While Bryan Banman and his companies, CTM Biomedical and CTM Medical Inc., were hit with a $62 million judgment last year for breaching his fiduciary duties to a company he used to run sales at called Skye Orthobiologics as well as a company Skye helps run called Human Regenerative Technologies, jurors rejected Skye's claims that Banman's companies and people they worked with somehow broke the Racketeer Influenced and Corrupt Organizations Act.

This gave Mike Stumpe and Nathan Boulais, the two sales representatives who worked for both Skye and later CTM, an avenue to ask U.S. District Judge Maame Ewusi-Mensah Frimpong to award them legal fees for having to litigate the case.

In her ruling, she did just that.  "The court agrees that this is an appropriate finding given that the litigation against Stumpe has concluded in dismissal of plaintiffs' claims against Stumpe by a jury, which has created a 'material alteration of the legal relationship' between the parties here," she wrote.  "As with Stumpe, plaintiffs similarly did not prove any of their claims against Boulais, making him the prevailing party," she added.
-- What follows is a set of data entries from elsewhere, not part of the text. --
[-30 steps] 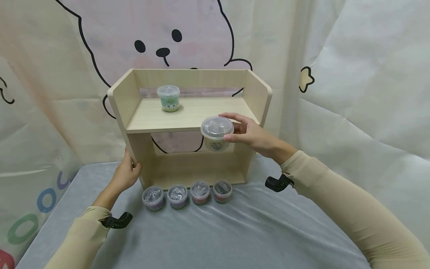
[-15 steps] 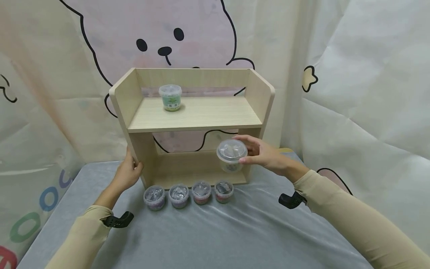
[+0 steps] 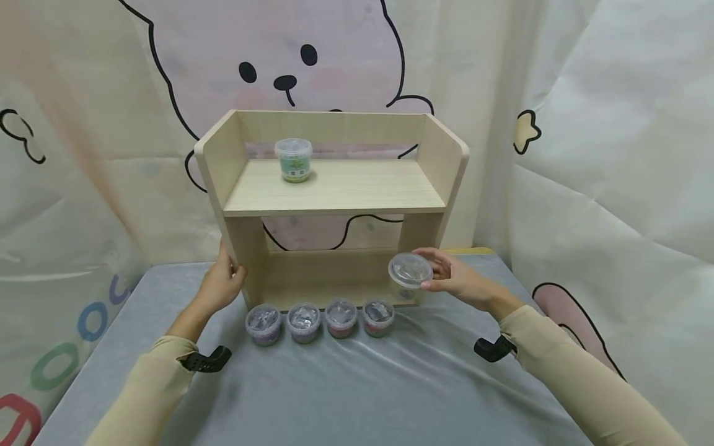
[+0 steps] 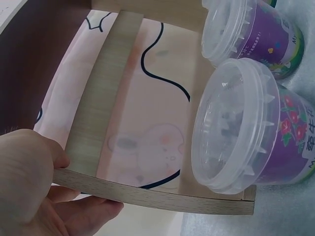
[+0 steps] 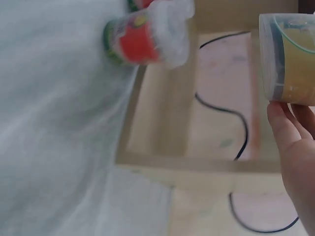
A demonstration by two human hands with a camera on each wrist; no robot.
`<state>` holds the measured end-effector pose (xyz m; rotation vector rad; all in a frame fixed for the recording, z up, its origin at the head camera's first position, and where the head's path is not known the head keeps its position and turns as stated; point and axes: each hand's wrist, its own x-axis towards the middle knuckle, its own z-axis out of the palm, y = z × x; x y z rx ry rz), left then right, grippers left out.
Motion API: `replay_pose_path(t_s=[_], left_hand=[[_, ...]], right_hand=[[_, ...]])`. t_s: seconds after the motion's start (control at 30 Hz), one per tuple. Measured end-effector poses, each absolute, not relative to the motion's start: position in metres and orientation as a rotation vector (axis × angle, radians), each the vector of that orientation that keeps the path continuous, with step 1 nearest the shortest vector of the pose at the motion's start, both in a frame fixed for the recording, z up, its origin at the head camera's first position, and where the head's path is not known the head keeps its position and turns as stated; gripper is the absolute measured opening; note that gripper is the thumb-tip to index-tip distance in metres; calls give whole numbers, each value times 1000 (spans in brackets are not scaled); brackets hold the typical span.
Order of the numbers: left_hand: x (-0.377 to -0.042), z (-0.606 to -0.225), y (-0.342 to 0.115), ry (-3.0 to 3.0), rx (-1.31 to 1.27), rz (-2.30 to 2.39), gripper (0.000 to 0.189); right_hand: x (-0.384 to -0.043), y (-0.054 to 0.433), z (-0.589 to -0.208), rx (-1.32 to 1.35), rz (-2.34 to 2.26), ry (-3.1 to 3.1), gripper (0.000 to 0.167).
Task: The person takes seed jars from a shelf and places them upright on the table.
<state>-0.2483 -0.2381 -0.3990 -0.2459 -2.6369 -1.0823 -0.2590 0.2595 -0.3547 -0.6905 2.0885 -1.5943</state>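
My left hand pinches the front edge of the left side panel of a pale wooden two-tier shelf, thumb inside and fingers outside. In my right hand is a lidded plastic tub, held by its side between thumb and fingers in front of the shelf's lower right part. The right wrist view shows this tub with a yellow label. A green-labelled tub stands upright on the upper board, left of its middle.
Several smaller lidded tubs stand in a row at the shelf's foot, among them a purple-labelled tub and a red-labelled tub. Grey-blue cloth covers the table. Printed curtains hang behind and at both sides.
My right hand has brought the yellow-labelled tub down and to the right, from before the upper board's edge to the lower tier's right side. My left hand keeps its grip on the panel.
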Motion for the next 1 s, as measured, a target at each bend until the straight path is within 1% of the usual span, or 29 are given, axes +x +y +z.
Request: replay_pose_path(t_s=[0.27, 0.63, 1.0], left_hand=[[-250, -398, -236, -2644, -224, -1057, 75], [-250, -401, -237, -2642, -224, -1045, 75], [-250, -400, -237, -2649, -218, -1047, 76]], right_hand=[[-265, 283, -387, -637, -1596, 2052, 73], [-264, 293, -431, -618, -1562, 2021, 71], [-265, 296, -461, -623, -1513, 2027, 74]])
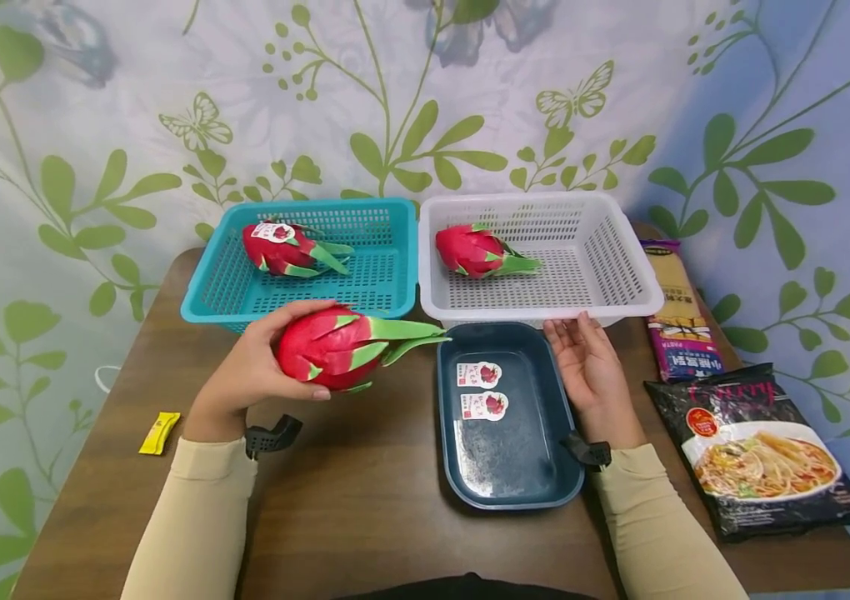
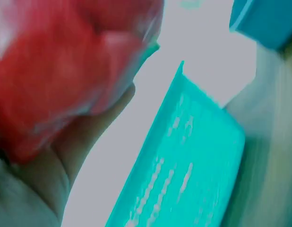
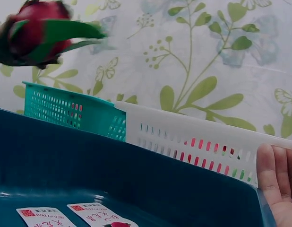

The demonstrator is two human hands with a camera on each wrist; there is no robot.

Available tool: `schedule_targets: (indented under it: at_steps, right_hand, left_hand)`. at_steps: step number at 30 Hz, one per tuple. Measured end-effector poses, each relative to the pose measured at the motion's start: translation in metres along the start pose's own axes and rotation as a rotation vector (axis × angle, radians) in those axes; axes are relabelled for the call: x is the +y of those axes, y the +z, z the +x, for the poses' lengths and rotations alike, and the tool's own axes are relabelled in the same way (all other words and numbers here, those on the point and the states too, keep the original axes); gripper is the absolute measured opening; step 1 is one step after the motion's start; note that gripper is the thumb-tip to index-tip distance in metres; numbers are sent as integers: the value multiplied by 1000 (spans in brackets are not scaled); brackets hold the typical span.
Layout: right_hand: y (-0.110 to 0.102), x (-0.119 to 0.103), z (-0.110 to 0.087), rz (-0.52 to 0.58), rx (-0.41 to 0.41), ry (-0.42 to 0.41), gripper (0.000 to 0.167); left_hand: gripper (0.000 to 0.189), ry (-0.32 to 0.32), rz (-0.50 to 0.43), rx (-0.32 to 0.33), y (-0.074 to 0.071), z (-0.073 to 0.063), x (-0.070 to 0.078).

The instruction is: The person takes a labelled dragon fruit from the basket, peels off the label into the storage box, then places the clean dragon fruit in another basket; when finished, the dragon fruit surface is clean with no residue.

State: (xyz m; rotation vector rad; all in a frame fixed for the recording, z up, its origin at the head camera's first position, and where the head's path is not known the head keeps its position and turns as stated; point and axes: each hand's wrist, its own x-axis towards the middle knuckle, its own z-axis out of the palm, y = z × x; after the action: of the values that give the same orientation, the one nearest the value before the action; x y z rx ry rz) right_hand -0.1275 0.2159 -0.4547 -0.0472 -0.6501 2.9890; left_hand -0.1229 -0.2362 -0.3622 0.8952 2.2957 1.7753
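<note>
My left hand (image 1: 263, 367) grips a dragon fruit (image 1: 327, 346) around its red body, thumb below and fingers over the top, its green leaf tips pointing right. It is held in front of the turquoise basket (image 1: 207, 292), blurred in the left wrist view. In that basket lies another dragon fruit (image 1: 275, 246) with a label on it. A third dragon fruit (image 1: 470, 250) lies in the white basket (image 1: 620, 267), no label showing. My right hand (image 1: 593, 375) has its palm turned up and fingers extended, fingertips right at the white basket's front wall, beside the dark blue tray (image 1: 515, 492).
Two dragon fruit labels (image 1: 479, 375) lie flat in the tray. To the right are a pasta packet (image 1: 683, 325) and a black noodle bag (image 1: 762, 458). A small yellow packet (image 1: 160, 433) lies on the wooden table (image 1: 350, 517) at left. A patterned curtain (image 1: 395, 100) hangs behind the baskets.
</note>
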Motion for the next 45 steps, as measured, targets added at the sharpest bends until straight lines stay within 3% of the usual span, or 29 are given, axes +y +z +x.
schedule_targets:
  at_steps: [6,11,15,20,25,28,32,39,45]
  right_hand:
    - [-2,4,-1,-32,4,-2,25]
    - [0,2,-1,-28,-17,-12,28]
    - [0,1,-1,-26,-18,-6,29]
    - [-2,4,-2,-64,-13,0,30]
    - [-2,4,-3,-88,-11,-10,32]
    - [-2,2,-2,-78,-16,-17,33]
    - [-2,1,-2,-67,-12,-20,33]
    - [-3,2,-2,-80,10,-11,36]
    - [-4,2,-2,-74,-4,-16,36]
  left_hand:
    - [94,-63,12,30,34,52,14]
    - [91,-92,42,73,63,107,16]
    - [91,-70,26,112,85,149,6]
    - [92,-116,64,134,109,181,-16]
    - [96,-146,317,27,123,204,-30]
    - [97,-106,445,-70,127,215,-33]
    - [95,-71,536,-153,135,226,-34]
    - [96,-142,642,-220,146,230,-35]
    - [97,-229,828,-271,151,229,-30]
The judge also left the fee bids unchanged from what their lawyers had requested.  "The court further finds the hours expended ... reasonable to defend a litigation spanning over three years," she concluded about both cases, which involved 1,630 hours of billing from Stumpe's lawyers and 1,383.2 from Boulais'.  This came to a total of a hair over $1 million to Stumpe's team at Blank Rome LLP and a hair under $640,000 to Boulais' lawyers from Bienert Katzman Littrell Williams LLP.

According to the order, Bienert Katzman charged at a rate of "$405–$760 for attorneys and $100–$290 for other staff," while Blank Rome billed "$400–$725 for attorneys, $275 for a paralegal, and $225–$414 for other staff."